Таня шла в свое отделение и думала о том, что не имеет морального права оперировать человека, которого ненавидит всей душой. А случись неудача или осложнения? Выяснить, что у Тани личные счеты с Журавлевой, проще простого. И законница Журавлева затаскает ее по судам. Но эти опасения – на десятом месте. На первом – абсолютная Танина непереносимость этого человека. Не видеть Журавлеву, не слышать, не лечить, вычеркнуть из памяти, забыть навсегда. Если есть Бог и он наказал Журавлеву, то почему заодно и Таню? За какие грехи?
В коридоре Таню остановила пациентка Оля:
– Татьяна Владимировна, вы обещали, что мне снимут дренажи, а Петр Александрович не соглашается.

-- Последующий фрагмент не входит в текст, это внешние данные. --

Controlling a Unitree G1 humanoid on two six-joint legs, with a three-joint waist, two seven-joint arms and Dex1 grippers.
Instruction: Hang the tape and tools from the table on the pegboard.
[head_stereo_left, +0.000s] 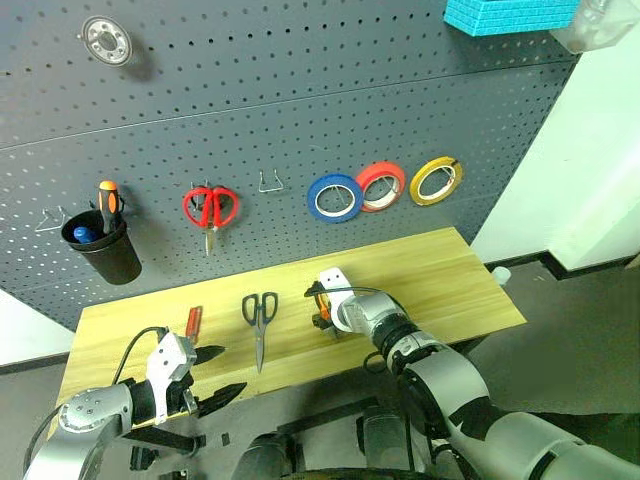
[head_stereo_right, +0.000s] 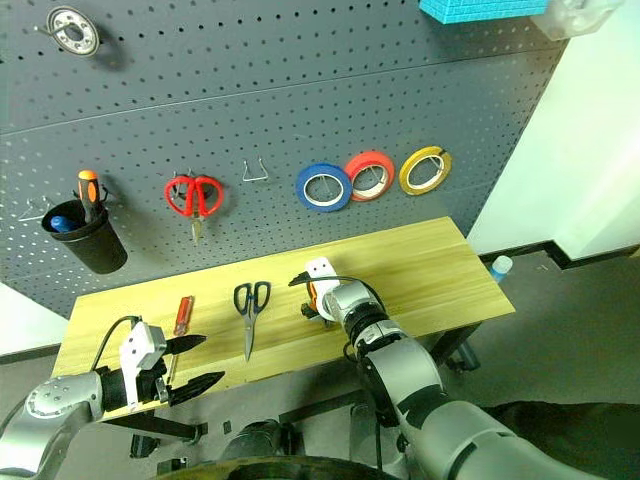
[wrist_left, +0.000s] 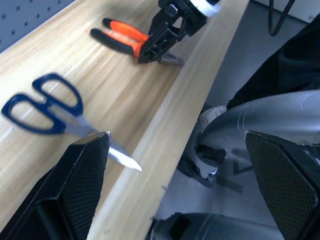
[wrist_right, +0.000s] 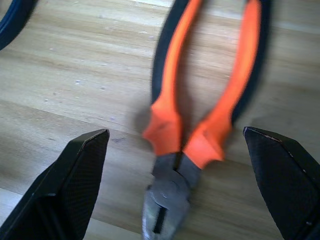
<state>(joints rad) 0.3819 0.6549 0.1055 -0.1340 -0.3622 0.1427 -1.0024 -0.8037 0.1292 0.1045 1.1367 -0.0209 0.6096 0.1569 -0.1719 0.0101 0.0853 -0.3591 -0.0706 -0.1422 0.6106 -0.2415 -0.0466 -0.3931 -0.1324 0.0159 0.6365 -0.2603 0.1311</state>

Татьяна вдруг стала орать:
– Я вам ничего не обещала! Хватит устраивать истерики! У вас серьезнейшее заболевание, а вы из-за какой-то блажи не даете себя лечить. Я не делала бы вам операцию, знай, какие фортели начнете выкидывать. Я вас выпишу за нарушение режима! Выдирайте дома дренажи, хоть это вам не спицы из пальца клещами вытащить. Если вы лучше меня знаете, как вести послеоперационный период, – скатертью дорога!
Из перевязочной выскочили Сомов, ординаторша Люся и Вероника. Прибежали дежурная медсестра и Ирина. Распахнулись двери палат, и ходячие больные высыпали в коридор.
Татьяна заткнулась, только когда увидела одобрительное выражение на лице Журавлевой: правильно, надо в ежовых рукавицах всех держать!
Развернувшись, Таня быстро ушла в свой кабинет. За десять лет работы она кричала на врачей и сестер, за закрытой дверью ординаторской, считанное число раз. И поводы были более чем серьезные. Татьяна умела разговаривать с больными жестко, но никогда не повышала на них голос. Могла сказать: «Если вы не будете продолжать лечение, то умрете через два года». Но никогда не верещала на невротичную пациентку на глазах всего отделения. Спасибо Журавлевой! Ее присутствие уже дает о себе знать.